A key to bringing about the needed additional actions is an approach successfully employed in the Montreal Protocol, the international agreement that successfully addressed the threat of ozone depletion and more recently was amended to reduce use of HFCs. Under the Protocol, a “sectoral approach” was created in which solutions were developed for specific applications of ozone depleting substances — air conditioning, insulating foams, solvents, etc. Industry experts were included in the identification and acceptance of solutions such that not to comply would be a competitive disadvantage. The success of the process illustrates that solution-minded experts exist within industries and can obtain the management support needed for action.

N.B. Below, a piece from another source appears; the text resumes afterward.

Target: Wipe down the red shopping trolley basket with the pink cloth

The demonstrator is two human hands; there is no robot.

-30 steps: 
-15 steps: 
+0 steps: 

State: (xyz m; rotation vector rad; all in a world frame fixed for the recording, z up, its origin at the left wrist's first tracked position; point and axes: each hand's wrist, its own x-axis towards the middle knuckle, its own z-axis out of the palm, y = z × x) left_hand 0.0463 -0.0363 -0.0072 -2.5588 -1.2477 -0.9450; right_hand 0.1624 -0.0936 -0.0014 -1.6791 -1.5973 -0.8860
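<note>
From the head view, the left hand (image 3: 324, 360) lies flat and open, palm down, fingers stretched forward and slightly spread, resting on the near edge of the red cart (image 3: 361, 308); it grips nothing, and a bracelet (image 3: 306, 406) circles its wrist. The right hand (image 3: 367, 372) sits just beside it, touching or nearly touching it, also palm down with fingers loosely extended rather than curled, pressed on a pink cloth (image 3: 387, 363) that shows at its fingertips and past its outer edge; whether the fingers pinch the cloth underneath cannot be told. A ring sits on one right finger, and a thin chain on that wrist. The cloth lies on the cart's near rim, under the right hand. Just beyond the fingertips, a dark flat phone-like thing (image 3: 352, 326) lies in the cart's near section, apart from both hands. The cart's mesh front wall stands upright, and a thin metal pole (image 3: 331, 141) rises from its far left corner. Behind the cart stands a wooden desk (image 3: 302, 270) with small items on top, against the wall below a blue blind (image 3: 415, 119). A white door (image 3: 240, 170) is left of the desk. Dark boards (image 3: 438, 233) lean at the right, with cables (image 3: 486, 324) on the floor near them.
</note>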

Rapid, dramatic reductions in carbon dioxide are urgently needed and will be key to stabilizing the climate as humanity approaches the end of the 21st century. For now and the next two or three decades, at least equal priority needs to be given to reducing HFCs, methane, and the other short-lived climate pollutants.
Alan Miller is a former climate change officer in the International Finance Corporation (2003–13) and climate change team leader, Global Environment Facility (1997–2003)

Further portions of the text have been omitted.